In the act of baptism, heaven’s reality breaks into earthly time. The believer steps into the water bearing their old identity and emerges as a citizen of a different realm. The waters do not save in themselves, but they are the ordained gateway through which salvation is publicly professed and divine transformation is visibly expressed.
Jesus not only taught about the necessity of rebirth—He also commanded baptism as the response of every new disciple. After His resurrection, as the exalted King of kings, He gave His followers a clear, global commission:
Matthew 28:19
“Go therefore and make disciples of all the nations, baptizing them in the name of the Father and of the Son and of the Holy Spirit.”
Here, baptism is the first mark of a disciple. It is not a graduation into maturity; it is the birth certificate of kingdom life. Baptism is the act by which a believer is formally enrolled into Christ’s covenant community and publicly declared a follower of the King.
Jesus did not command us merely to make believers—but to make disciples. And disciples are made through two actions: baptizing and teaching. Baptism, then, is not an optional tradition. It is a command from the King, the act of obedient allegiance that marks a person as part of His rule and reign.
This act of baptism does not merely symbolize entrance into the church—it signifies entrance into the Kingdom of God itself. It is the moment where faith becomes visible, and heaven’s claim over the believer is boldly proclaimed on earth.

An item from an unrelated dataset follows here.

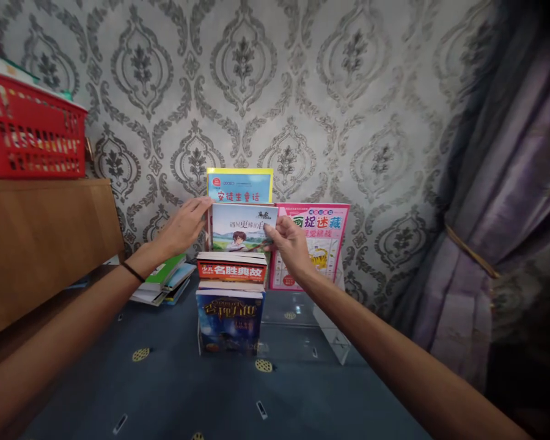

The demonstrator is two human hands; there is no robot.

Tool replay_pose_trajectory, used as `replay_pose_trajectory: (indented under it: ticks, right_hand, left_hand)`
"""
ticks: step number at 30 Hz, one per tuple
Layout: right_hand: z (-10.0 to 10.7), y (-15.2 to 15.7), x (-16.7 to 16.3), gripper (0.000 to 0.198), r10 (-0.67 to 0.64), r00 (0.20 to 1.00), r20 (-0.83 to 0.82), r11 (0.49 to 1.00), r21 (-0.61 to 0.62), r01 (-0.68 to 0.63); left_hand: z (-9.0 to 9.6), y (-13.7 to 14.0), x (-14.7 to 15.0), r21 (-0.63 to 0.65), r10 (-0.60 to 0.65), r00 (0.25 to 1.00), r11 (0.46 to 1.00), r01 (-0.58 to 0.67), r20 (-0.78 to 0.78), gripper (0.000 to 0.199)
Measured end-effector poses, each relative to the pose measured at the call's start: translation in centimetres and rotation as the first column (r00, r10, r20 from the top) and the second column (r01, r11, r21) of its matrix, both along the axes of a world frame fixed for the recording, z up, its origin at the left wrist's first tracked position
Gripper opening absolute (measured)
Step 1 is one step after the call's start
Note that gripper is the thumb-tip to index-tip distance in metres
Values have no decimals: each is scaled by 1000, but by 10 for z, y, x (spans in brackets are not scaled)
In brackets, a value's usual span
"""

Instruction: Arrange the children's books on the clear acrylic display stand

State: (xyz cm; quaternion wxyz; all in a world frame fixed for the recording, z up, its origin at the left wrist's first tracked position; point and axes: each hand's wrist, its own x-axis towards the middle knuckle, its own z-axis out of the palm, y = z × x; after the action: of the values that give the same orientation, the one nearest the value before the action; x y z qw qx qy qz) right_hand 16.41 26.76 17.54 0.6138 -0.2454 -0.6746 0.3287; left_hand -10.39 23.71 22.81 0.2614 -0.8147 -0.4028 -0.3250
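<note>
Against patterned grey wallpaper, upright in a clear acrylic rack (334,342): thin white-covered paperback with a cartoon child (241,227), pinched by left hand (183,227) and right hand (291,243) at its upper corners. Probably light, bendy, glossy; best gripped at the edges.

A blue cloth with small yellow dotted ovals (178,391) is spread over the bearing surface. On it a clear tiered stand (330,342) is set, in which books are stood upright in rising rows, a dark-covered book (229,324) being at the front and a pink book (321,244) at the back right. To the left of the stand, near the wall, a low pile of books (162,281) is laid flat on the cloth.
</note>
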Motion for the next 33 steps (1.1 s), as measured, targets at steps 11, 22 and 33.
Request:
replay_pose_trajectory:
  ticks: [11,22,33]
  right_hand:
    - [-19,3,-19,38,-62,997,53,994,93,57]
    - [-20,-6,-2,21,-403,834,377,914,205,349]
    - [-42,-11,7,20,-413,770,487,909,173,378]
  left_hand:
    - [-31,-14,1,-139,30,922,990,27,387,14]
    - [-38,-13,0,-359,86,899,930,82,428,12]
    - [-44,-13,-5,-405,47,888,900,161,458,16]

The Kingdom of God is not a place defined by borders or built by hands. It is a spiritual reality made up of those who have been born again. And the sign of that birth is baptism. Through it, the believer confesses Christ, is received into the body, and declares their citizenship in God’s kingdom.
Romans 14:17 tells us:
“For the kingdom of God is not eating and drinking, but righteousness and peace and joy in the Holy Spirit.”
These kingdom qualities—righteousness, peace, joy—begin when a person is made new. Baptism is the point at which that new life is declared. It is the entrance sign of a life now ruled by Christ, indwelt by the Spirit, and lived in submission to God’s will.
Every time a person is baptized, it is a visible picture of someone stepping out of the domain of darkness and into the kingdom of the Son of God’s love. It is the kingdom expanding—one soul at a time.
Nicodemus came to Jesus in the dark, unsure if he was ready to be seen with Him in the daylight. But Jesus made it clear that entering the kingdom would require public rebirth—a visible break from the past. Baptism is that break. It is the decisive moment when the believer says, “I no longer live for this world. I live for Christ.”
This is why the early church baptized immediately upon conversion. There was no long delay. Baptism was the response to faith, the moment of new allegiance. The Ethiopian eunuch, after hearing the gospel, exclaimed:
“See, here is water. What hinders me from being baptized?” (Acts 8:36)
Nothing should hinder anyone from stepping into the kingdom once they have believed. And baptism is the entry point.
John 3:5 and Matthew 28:19 together show that baptism is not just a symbol—it is a Spirit-empowered entry into a new reality. It is:
The sign of being born again through water and the Spirit
The mark of discipleship under the lordship of Christ
The visible entry into the community of the redeemed
The declaration of kingdom citizenship before the watching world
Baptism is not just about going under water—it’s about entering into a new realm. It is about stepping into the rule of Christ, submitting to His authority, and becoming part of His eternal kingdom.
So when the waters are stirred and the name of the Triune God is spoken over a life, the gates of the kingdom open wide—and heaven rejoices as another soul comes home.
“Unless one is born of water and the Spirit, he cannot enter the kingdom of God.”
But through the water, and by the Spirit, the way is made open.